Dios llama de muchas maneras, aunque nosotros esperamos una manera muy especial que difícilmente llegará; esperamos una llamada personal, inconfundible, no insinuaciones que no somos capaces de descifrar. Él sigue buscándonos, busca que le demos lugar en nuestra vida, cada uno en su camino, en la vocación a la que Dios le llama. Jesús busca la radicalidad en la entrega. El sí definitivo.  

Decía Benedicto XVI: “Quisiera despertar el ánimo de atreverse a tomar decisiones para siempre, sólo ellas posibilitan crecer e ir adelante, lo grande en la vida; no destruyen la libertad, sino que posibilitan la orientación correcta”. Tomar este riesgo y con ello aceptar la vida por entero. Los que fueron a la viña tomaron una decisión trascendente que cambió sus vidas para siempre. Dejaron de estar en la plaza, para estar en la viña, dejaron de estar sin trabajo para estar trabajando para el Señor.  

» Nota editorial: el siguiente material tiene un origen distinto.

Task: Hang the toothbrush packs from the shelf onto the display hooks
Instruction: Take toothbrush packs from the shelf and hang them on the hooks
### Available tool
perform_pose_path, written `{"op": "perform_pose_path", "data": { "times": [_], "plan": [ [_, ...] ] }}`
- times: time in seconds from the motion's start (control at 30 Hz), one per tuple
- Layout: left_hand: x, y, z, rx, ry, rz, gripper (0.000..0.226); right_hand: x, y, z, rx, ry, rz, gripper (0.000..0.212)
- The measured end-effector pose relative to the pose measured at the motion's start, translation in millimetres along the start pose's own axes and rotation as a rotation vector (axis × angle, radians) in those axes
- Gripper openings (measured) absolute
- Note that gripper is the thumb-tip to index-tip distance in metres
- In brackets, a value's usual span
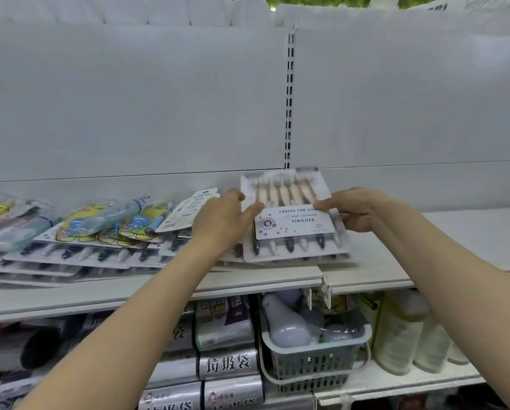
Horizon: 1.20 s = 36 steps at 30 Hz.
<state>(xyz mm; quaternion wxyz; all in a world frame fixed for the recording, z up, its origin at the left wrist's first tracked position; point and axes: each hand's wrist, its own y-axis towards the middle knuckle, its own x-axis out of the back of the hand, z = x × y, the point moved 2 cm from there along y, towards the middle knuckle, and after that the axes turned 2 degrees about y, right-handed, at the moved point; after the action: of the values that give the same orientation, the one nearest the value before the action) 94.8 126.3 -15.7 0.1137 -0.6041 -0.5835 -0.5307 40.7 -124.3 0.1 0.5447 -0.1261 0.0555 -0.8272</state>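
A multi-brush toothbrush pack (295, 221) with a white label lies tilted on top of a stack of like packs (280, 258) on the white shelf (248, 281). My left hand (222, 221) holds its left edge, fingers reaching to the label. Gripping the right edge is my right hand (359, 208), thumb on top of the label. More flat packs (70, 255) fan out to the left, with yellow children's toothbrush packs (85, 223) lying over them. No display hooks are in view.
A bare white back panel rises behind the shelf, split by a slotted upright (289, 99). Below the shelf stand rolls of bin bags (227, 363), a grey basket (316, 365) of light bulbs and pale bottles (401, 335).
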Motion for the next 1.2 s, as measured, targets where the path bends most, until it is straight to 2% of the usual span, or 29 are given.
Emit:
{"op": "perform_pose_path", "data": {
  "times": [0.07,0.13,0.17,0.23,0.37,0.43,0.57,0.67,0.77,0.87,0.97,1.0,1.07,1.2],
  "plan": [
    [11,7,6,0.020,-0.013,-0.127,0.059,-2,-4,7,0.082,0.040,0.007,0.034],
    [22,13,15,0.045,0.162,-0.220,0.063,-7,-11,14,0.158,0.087,0.028,0.027],
    [25,16,20,0.075,0.275,-0.211,0.067,-9,-11,16,0.198,0.120,0.033,0.027],
    [29,21,31,0.171,0.400,-0.093,0.074,-13,-14,21,0.265,0.146,0.040,0.031],
    [28,30,54,0.307,0.387,0.137,0.082,-20,-18,27,0.307,0.156,0.034,0.035],
    [31,33,60,0.320,0.372,0.161,0.071,-22,-20,31,0.317,0.164,0.039,0.034],
    [45,36,59,0.273,0.360,0.095,0.029,-21,-25,38,0.367,0.198,0.042,0.026],
    [61,35,54,0.263,0.325,-0.036,0.021,-19,-25,39,0.451,0.282,0.039,0.018],
    [80,32,53,0.290,0.218,-0.182,0.005,-14,-27,38,0.596,0.408,0.030,0.026],
    [91,23,54,0.315,-0.004,-0.300,0.008,-8,-33,39,0.682,0.452,0.027,0.047],
    [92,5,55,0.346,-0.328,-0.381,0.012,-7,-41,37,0.736,0.407,-0.023,0.062],
    [90,-5,55,0.375,-0.442,-0.395,0.013,-8,-43,36,0.743,0.405,-0.020,0.054],
    [86,-27,55,0.448,-0.674,-0.414,0.012,-10,-49,34,0.730,0.426,0.005,0.024],
    [90,-70,59,0.513,-0.911,-0.451,0.012,-26,-64,30,0.707,0.473,0.086,0.025]
  ]
}}
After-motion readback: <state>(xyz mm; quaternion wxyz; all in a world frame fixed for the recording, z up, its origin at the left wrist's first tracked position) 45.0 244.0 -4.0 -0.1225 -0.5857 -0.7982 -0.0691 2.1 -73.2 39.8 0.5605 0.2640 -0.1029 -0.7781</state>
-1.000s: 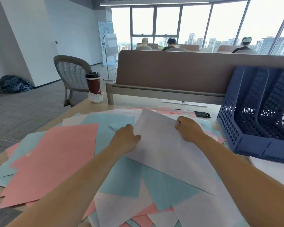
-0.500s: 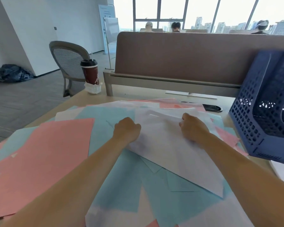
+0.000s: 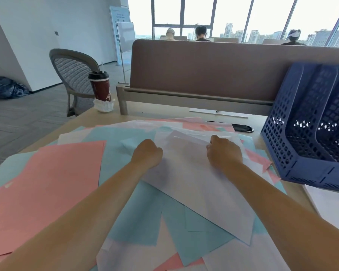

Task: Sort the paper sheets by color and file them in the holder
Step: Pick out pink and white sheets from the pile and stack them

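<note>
Pink, light blue and white paper sheets lie mixed in a loose spread across the desk. A large pink sheet [image 3: 47, 182] lies at the left, and blue sheets [image 3: 129, 208] show in the middle. A white sheet [image 3: 194, 184] lies on top in the centre. My left hand [image 3: 147, 153] grips its left edge with curled fingers. My right hand [image 3: 223, 152] grips its far right edge the same way. The blue plastic mesh file holder [image 3: 309, 173] stands at the right, its slots facing me; I see no paper in them.
A dark red lidded cup [image 3: 100, 87] stands on a crumpled napkin at the desk's far left corner. A black phone [image 3: 242, 127] lies by the holder. A brown partition [image 3: 204, 69] closes the desk's far side. A white stack [image 3: 333, 206] lies at right. A chair [image 3: 74, 75] stands beyond.
Both hands have pulled the white sheet a little toward me and its far edge has lifted. The camera view has shifted; the hands keep their grip.
</note>
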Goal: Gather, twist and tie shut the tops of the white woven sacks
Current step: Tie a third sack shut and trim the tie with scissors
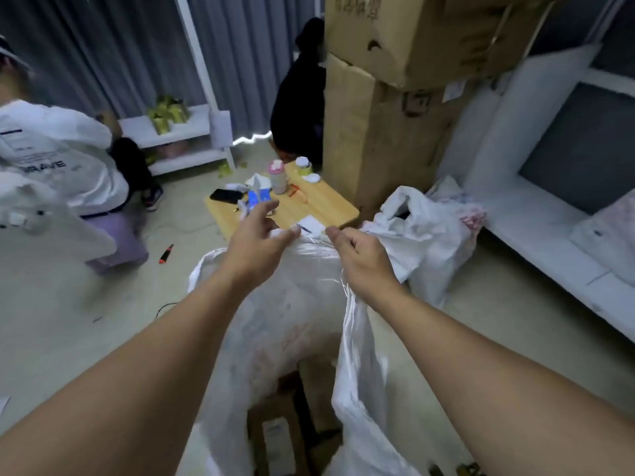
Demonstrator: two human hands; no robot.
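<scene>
Head view looks down into a white woven plastic sack (302, 304) that stands on the floor right in front of the person, between the two outstretched forearms. Its long axis runs roughly upright, and its mouth points up toward the camera and gapes wide; brown cardboard packages (275, 431) show down inside.

Both hands are at the far rim of the mouth. The right hand (359, 257) has its fingers curled and pinches the rim, where loose white threads fray out of the weave. The left hand (256, 243) is just to the left of it, fingers spread and fairly straight, thumb tip on the edge of the fabric. Motion blur makes it unclear whether that thumb nips the cloth or only rests on it.

This looks like the very start of the gathering step: the top is not yet bunched, nothing is twisted, and no tie is in sight. The next move probably calls for drawing the slack near rim and both side folds in toward the far edge, so that one hand can close round the whole neck while the other turns it.

A second crumpled white sack (429, 235) lies to the far right, its top also open, beside a low light wooden table (323, 204).
</scene>
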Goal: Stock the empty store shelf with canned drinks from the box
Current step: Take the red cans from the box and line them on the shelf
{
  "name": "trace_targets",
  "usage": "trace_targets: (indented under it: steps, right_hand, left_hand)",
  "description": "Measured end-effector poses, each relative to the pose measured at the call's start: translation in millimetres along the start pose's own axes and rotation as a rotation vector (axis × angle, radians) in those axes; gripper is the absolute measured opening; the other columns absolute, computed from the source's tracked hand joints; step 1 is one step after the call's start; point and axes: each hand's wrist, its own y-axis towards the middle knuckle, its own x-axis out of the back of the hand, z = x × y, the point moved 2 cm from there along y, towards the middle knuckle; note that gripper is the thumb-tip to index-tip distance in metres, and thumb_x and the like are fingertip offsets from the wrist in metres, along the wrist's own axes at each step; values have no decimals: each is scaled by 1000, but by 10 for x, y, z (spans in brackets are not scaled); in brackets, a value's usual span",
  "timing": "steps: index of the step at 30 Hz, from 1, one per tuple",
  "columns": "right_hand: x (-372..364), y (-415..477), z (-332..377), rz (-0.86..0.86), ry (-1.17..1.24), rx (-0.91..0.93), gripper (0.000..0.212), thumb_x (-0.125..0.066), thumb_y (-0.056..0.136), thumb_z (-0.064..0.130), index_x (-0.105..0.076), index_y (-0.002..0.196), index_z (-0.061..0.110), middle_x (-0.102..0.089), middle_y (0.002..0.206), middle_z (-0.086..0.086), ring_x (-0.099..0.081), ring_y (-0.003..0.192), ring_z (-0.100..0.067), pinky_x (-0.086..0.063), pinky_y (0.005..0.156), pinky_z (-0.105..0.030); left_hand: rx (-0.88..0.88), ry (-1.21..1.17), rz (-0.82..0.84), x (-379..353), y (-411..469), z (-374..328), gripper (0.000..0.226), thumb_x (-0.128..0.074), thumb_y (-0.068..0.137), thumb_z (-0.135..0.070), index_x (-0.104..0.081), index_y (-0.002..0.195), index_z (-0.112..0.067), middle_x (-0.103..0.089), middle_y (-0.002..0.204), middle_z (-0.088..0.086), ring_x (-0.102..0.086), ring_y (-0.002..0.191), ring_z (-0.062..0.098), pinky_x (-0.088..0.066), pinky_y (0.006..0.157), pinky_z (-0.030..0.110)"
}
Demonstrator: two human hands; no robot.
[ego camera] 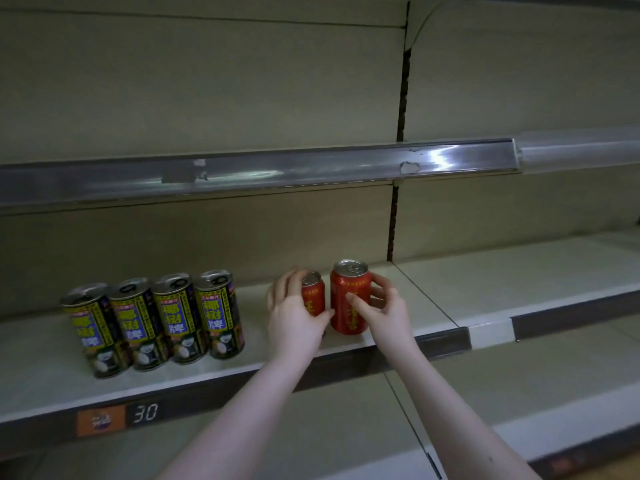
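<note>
The left hand (294, 308) gripped the left can (314, 296), the right hand (382, 306) the right can (346, 306), upright on the shelf (259, 323). Probably full: rigid, slick, weighty; best wrapped mid-wall.

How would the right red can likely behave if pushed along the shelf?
The right red can looks sealed, so it is probably full, stiff and heavy. Standing upright, it should slide, not roll; pushed high by the right hand, it might tip.
</note>
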Motion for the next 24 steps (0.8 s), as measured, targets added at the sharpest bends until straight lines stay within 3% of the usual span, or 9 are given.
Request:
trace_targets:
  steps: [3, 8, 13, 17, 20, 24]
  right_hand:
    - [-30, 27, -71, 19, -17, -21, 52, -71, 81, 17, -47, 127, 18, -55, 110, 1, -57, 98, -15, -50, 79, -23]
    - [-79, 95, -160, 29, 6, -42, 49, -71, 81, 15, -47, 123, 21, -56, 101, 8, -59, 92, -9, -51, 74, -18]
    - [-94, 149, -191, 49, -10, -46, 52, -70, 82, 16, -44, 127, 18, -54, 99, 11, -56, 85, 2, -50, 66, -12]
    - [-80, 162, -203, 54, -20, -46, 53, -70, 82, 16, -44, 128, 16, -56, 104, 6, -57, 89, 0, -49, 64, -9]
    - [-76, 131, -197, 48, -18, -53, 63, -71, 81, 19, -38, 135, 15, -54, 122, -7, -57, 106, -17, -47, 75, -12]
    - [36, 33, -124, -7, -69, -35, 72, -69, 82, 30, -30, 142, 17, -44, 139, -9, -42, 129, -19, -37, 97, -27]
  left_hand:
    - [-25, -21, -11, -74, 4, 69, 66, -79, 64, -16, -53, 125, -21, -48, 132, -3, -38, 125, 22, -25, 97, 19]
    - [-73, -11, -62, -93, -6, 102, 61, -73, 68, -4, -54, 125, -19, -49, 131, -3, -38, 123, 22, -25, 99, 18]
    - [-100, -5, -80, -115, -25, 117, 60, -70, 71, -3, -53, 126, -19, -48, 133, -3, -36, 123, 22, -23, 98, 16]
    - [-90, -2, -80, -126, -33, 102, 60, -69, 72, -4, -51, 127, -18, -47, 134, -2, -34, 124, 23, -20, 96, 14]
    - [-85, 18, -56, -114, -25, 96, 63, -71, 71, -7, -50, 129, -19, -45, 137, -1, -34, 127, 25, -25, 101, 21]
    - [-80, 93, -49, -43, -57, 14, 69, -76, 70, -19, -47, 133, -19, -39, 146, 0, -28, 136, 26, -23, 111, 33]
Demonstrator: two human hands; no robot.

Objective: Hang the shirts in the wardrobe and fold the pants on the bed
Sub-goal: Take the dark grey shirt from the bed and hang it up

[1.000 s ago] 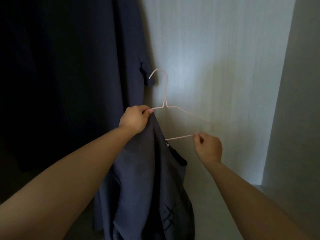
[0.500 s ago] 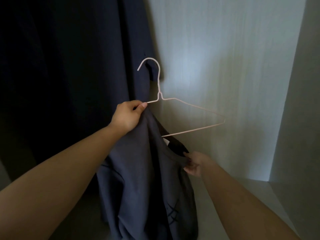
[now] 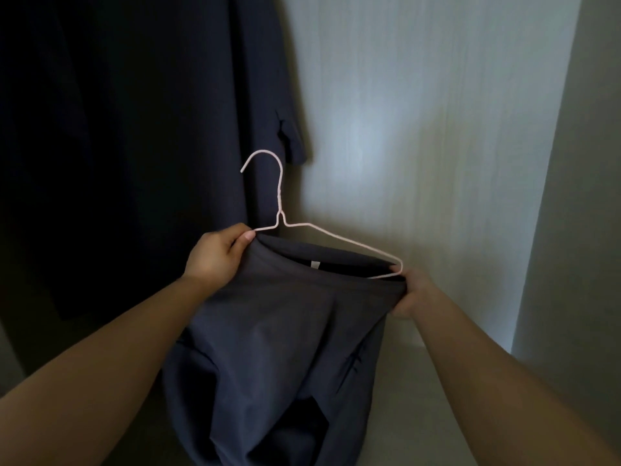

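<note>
A dark grey shirt point(image 3: 279, 334) hangs below a thin pink wire hanger point(image 3: 279, 196), whose hook points up and left. My left hand point(image 3: 215, 257) pinches the hanger's left shoulder together with the shirt's fabric. My right hand point(image 3: 411, 294) grips the shirt's neckline at the hanger's right tip, stretching the collar across between both hands. A small white label shows inside the collar. The hanger's lower bar is hidden inside the shirt.
Dark garments point(image 3: 141, 136) hang in the wardrobe at the left, one short sleeve just behind the hook. The pale back panel point(image 3: 420, 129) and right side wall point(image 3: 571, 196) enclose the space. A light shelf floor point(image 3: 410, 398) lies below.
My right hand has pulled the shirt's collar up and right over the hanger's right end. The hanger's lower bar, bare before, is now covered by fabric.
</note>
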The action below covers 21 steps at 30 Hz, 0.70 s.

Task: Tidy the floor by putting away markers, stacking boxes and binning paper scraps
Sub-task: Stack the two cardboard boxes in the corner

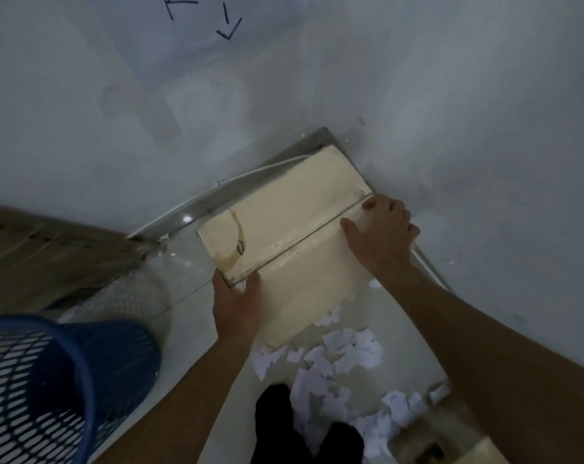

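A closed beige cardboard box (pixel 290 229) sits in the corner where two pale walls meet, its taped seam running across the top. My left hand (pixel 235 306) grips the box's near left edge, thumb on top. My right hand (pixel 381 234) lies flat on the top near the right end, fingers curled over the far side. Several torn white paper scraps (pixel 337 356) are scattered on the glossy floor just below the box. A blue mesh bin (pixel 59 383) stands at the lower left. No markers are visible.
A brown wooden surface (pixel 49 252) runs along the left wall. A white cable (pixel 250 177) follows the skirting behind the box. My dark-clothed leg (pixel 284 426) is at the bottom centre. Another cardboard piece (pixel 451 437) lies at the bottom right.
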Tool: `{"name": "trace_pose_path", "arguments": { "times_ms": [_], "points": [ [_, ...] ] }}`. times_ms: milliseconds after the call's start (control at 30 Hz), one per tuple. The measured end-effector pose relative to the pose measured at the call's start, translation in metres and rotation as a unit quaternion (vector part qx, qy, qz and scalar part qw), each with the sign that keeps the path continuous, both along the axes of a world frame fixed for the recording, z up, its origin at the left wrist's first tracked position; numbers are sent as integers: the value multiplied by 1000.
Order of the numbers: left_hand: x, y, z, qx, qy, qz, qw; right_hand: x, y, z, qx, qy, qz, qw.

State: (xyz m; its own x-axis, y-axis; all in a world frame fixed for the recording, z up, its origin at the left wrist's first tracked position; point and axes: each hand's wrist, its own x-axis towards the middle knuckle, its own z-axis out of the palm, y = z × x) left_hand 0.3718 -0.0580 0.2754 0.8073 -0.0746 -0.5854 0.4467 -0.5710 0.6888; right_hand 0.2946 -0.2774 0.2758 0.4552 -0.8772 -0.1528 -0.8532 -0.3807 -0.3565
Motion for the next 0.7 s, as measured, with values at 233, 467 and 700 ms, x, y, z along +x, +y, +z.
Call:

Las decisiones para siempre incomodan. Un sí a Dios para estar a su lado, en su cruz, como María, para siempre. Son palabras mayores. El corazón humano desea un para siempre, el amor no se conforma con lo caduco, con lo temporal, al amor sólo le vale un estar comprometido, sin excusas, un estar que no se conforme con darse a medias, un sí para siempre suena con fuerza en el alma, conmueve; es el grito de nuestras entrañas. Queremos amar siempre, sin descanso, da igual la hora del día en la que Dios venga a nuestro encuentro, lo maravilloso será si somos capaces de seguir sus pasos, de decirle que sí para siempre. En ese momento único del encuentro se decide la hondura de nuestra vida. (Del texto del Padre Carlos Padilla, en Religión en libertad, 21/09/2014.) 

“Jesús, llegaste a mi vida, me llamaste por mi nombre. Quieres que trabaje en tu viña, dime qué quieres que haga. Estoy dispuesta para hacer lo que quieras, solo dime Señor ¿Cómo puedo hacer tu voluntad en mí?”